• Your objective
Whatever the data contains, copy all of it exactly.

*** Data block ***

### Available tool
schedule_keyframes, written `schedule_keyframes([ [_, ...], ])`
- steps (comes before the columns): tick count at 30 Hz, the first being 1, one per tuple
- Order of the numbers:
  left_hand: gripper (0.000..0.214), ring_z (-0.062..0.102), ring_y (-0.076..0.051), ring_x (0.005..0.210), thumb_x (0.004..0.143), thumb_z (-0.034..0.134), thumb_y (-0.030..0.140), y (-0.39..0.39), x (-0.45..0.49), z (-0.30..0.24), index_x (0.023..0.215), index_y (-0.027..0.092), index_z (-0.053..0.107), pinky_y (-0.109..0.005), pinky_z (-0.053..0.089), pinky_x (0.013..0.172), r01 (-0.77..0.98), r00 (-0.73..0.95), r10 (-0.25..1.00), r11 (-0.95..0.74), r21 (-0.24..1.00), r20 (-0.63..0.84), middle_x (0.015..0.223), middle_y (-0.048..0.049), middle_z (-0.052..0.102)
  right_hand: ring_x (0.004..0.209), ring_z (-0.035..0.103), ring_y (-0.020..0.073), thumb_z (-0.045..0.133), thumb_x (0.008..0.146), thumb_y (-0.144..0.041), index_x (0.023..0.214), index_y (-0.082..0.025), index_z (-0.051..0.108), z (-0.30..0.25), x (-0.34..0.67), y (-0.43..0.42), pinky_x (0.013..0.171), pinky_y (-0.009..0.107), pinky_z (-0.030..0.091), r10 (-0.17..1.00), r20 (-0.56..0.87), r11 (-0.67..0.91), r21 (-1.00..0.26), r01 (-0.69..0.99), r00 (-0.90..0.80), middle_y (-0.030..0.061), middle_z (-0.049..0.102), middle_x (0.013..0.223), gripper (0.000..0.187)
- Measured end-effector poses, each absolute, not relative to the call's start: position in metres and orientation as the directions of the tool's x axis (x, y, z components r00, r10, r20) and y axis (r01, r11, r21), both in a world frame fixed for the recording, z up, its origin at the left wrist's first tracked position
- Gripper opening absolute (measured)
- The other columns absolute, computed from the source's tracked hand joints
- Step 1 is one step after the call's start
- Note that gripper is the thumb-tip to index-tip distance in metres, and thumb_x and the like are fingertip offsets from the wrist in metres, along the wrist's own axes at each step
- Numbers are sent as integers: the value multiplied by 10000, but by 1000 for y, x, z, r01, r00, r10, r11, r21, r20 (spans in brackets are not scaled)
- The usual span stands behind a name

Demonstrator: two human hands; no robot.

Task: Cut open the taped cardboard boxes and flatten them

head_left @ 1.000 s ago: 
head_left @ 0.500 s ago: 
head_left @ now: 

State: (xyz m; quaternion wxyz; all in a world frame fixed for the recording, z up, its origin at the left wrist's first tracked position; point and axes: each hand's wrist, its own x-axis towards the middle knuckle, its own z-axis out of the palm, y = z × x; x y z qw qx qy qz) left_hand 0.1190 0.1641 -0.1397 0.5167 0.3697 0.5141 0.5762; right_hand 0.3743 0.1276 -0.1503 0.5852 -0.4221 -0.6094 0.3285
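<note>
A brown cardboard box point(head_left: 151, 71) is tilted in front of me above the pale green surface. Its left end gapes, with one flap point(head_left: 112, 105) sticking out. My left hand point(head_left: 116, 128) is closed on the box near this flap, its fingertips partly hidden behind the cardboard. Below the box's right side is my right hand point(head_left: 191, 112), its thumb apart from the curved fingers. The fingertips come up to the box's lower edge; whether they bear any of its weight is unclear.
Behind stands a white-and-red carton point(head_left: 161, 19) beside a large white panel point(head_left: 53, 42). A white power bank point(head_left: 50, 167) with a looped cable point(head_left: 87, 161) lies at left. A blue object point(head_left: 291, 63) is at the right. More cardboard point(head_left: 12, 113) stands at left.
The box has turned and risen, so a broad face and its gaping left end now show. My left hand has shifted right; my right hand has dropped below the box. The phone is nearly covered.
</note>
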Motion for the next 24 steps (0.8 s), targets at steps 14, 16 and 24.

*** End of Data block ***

• Your solution
### Available tool
schedule_keyframes, written `schedule_keyframes([ [_, ...], ])`
- steps (comes before the columns): tick count at 30 Hz, the first being 1, one per tuple
- Order of the numbers:
  left_hand: gripper (0.000..0.214), ring_z (-0.062..0.102), ring_y (-0.076..0.051), ring_x (0.005..0.210), thumb_x (0.004..0.143), thumb_z (-0.034..0.134), thumb_y (-0.030..0.140), y (-0.39..0.39), x (-0.45..0.49), z (-0.30..0.24), index_x (0.023..0.215), index_y (-0.027..0.092), index_z (-0.053..0.107), pinky_y (-0.109..0.005), pinky_z (-0.053..0.089), pinky_x (0.013..0.172), r01 (-0.77..0.98), r00 (-0.73..0.95), r10 (-0.25..1.00), r11 (-0.95..0.74), r21 (-0.24..1.00), r20 (-0.63..0.84), middle_x (0.015..0.223), middle_y (-0.048..0.049), middle_z (-0.052..0.102)
  right_hand: ring_x (0.004..0.209), ring_z (-0.035..0.103), ring_y (-0.020..0.073), thumb_z (-0.045..0.133), thumb_x (0.008..0.146), thumb_y (-0.144..0.041), index_x (0.023..0.214), index_y (-0.082..0.025), index_z (-0.051..0.108), z (-0.30..0.25), x (-0.34..0.67), y (-0.43..0.42), pinky_x (0.013..0.171), pinky_y (-0.009..0.107), pinky_z (-0.030..0.091), r10 (-0.17..1.00), r20 (-0.56..0.87), r11 (-0.67..0.91), r21 (-1.00..0.26), r01 (-0.69..0.99), r00 (-0.90..0.80), middle_y (-0.030..0.061), middle_z (-0.049..0.102), middle_x (0.013..0.223), gripper (0.000..0.187)
- Measured end-effector poses, each absolute, not relative to the call's start: position in metres and orientation as the directions of the tool's x axis (x, y, z components r00, r10, r20) and y axis (r01, r11, r21), both in a world frame fixed for the recording, z up, its origin at the left wrist's first tracked position
- Gripper opening absolute (measured)
- The other columns absolute, computed from the source's tracked hand joints
- Step 1 is one step after the call's start
- Note that gripper is the thumb-tip to index-tip distance in metres, and thumb_x and the like are fingertip offsets from the wrist in metres, along the wrist's own axes at each step
- Numbers are sent as integers: the value multiplied by 10000, but by 1000 for y, x, z, r01, r00, r10, r11, r21, r20 (spans in brackets are not scaled)
- The usual span stands behind a name

Demonstrator: two human hands; no robot.

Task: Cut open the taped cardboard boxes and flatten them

head_left @ 1.000 s ago: 
head_left @ 0.500 s ago: 
head_left @ now: 

State: (xyz m; quaternion wxyz; all in a world frame fixed for the recording, z up, its origin at the left wrist's first tracked position; point and axes: each hand's wrist, its own x-axis towards the middle knuckle, its own z-axis out of the palm, y = z × x; x y z qw qx qy qz) left_hand 0.1190 0.1641 -0.1397 0.5167 0.3697 0.5141 0.5762; right_hand 0.3743 0.1276 -0.1503 0.5852 -0.4221 -0.6094 0.3285
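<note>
A brown cardboard box point(head_left: 151, 71) is tilted in front of me above the pale green surface. Its left end gapes, with one flap point(head_left: 112, 105) sticking out. My left hand point(head_left: 116, 128) is closed on the box near this flap, its fingertips partly hidden behind the cardboard. Below the box's right side is my right hand point(head_left: 191, 112), its thumb apart from the curved fingers. The fingertips come up to the box's lower edge; whether they bear any of its weight is unclear.
Behind stands a white-and-red carton point(head_left: 161, 19) beside a large white panel point(head_left: 53, 42). A white power bank point(head_left: 50, 167) with a looped cable point(head_left: 87, 161) lies at left. A blue object point(head_left: 291, 63) is at the right. More cardboard point(head_left: 12, 113) stands at left.
The box has turned and risen, so a broad face and its gaping left end now show. My left hand has shifted right; my right hand has dropped below the box. The phone is nearly covered.
</note>
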Motion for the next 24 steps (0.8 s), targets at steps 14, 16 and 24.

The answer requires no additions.